Oh Good Grief: Grief Is Normal

“Oh, Good Grief” was a famous catchphrase of the cartoon character Charlie Brown. It is usually said as a result of a life situation that just didn’t work out the way it was supposed to. Life is like that. Remembering that things always work out in the end and, of course, working out may not be exactly what you thought it would be. In fact, things working out could just be your worst nightmare.

In the grand scheme of things, we are born, we live, and then we die. Just a reminder today’s subject is  grief. If we start with, and accept the basics of being born, living and then dying as being the only sure things in life, it becomes impossible to become disappointed.

Disappointment occurs at the point in which we have an expectation of a thing happening and then it doesn’t. Take the expectation of believing in one true love of your life. Then discovering that your one true love has been sleeping with the entire volleyball team, stealing from your bank account, is gay or just hates your guts are just some of the possible behaviours your true love may engage in.

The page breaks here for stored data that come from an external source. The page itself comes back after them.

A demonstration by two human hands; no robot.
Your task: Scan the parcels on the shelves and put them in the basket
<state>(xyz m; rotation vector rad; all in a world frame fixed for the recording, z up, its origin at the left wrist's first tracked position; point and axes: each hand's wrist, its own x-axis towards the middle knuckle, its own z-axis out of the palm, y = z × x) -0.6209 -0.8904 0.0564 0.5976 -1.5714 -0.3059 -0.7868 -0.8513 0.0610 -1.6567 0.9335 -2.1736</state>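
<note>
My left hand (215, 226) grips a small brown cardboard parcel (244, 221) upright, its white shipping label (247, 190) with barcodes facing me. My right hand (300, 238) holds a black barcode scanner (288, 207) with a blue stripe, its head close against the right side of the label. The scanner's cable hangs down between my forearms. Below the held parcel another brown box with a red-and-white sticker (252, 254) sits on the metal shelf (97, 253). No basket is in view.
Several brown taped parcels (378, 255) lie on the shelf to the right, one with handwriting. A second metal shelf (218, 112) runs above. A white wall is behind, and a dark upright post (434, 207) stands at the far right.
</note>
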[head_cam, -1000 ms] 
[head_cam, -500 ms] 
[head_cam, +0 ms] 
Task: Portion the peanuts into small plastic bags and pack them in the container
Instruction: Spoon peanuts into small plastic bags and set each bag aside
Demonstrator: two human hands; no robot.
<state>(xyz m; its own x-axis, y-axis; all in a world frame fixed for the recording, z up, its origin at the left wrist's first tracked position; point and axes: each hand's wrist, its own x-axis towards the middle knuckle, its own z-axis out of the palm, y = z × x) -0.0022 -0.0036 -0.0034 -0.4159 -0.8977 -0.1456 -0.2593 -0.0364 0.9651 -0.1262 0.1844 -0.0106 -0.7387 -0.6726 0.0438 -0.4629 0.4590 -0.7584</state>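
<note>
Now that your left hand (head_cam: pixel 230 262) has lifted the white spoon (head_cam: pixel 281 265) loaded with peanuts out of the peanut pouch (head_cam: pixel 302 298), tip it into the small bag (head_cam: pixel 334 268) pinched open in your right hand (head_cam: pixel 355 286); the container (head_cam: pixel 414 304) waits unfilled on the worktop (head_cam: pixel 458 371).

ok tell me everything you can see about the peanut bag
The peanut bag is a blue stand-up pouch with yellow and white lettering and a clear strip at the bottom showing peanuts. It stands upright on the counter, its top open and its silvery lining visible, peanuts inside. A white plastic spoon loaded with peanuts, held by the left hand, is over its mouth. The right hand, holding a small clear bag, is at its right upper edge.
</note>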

It is impossible to truly know what the outcome of any event will be with total certainty. The issue is that we have expectations, internal images or ideas as to how things could be should be, then, of course, must be. When the physical reality doesn’t match the internal images that we have previously created, we then experience this as frustration.

Grief, on the other hand, is the point at which we are reaching for something that is no longer there. There will be times of the day when things would happen, but who you would do them with has gone. Grief is the natural process of rebuilding neural connections. Another way of thinking about this is that it is the process of unlearning. NLP is a great tool for dealing with the whole subject because it accelerates learning and in this case, unlearning.

Grief can be experienced by anyone at any time. It may be the unlearning of being a mother after the children have left the nest. Or unlearning that you no longer have the title position or power that you once had. In a clinical situation, grief can be presented in many forms. Women who have used their sexuality to open doors go through terrible grief at the point at which men no longer turn to look. Often grief is associated with the death of a loved one, though it could be virtually anything.

Personally, I grieve every morning at the loss of my lovely warm bed. Grief is normal.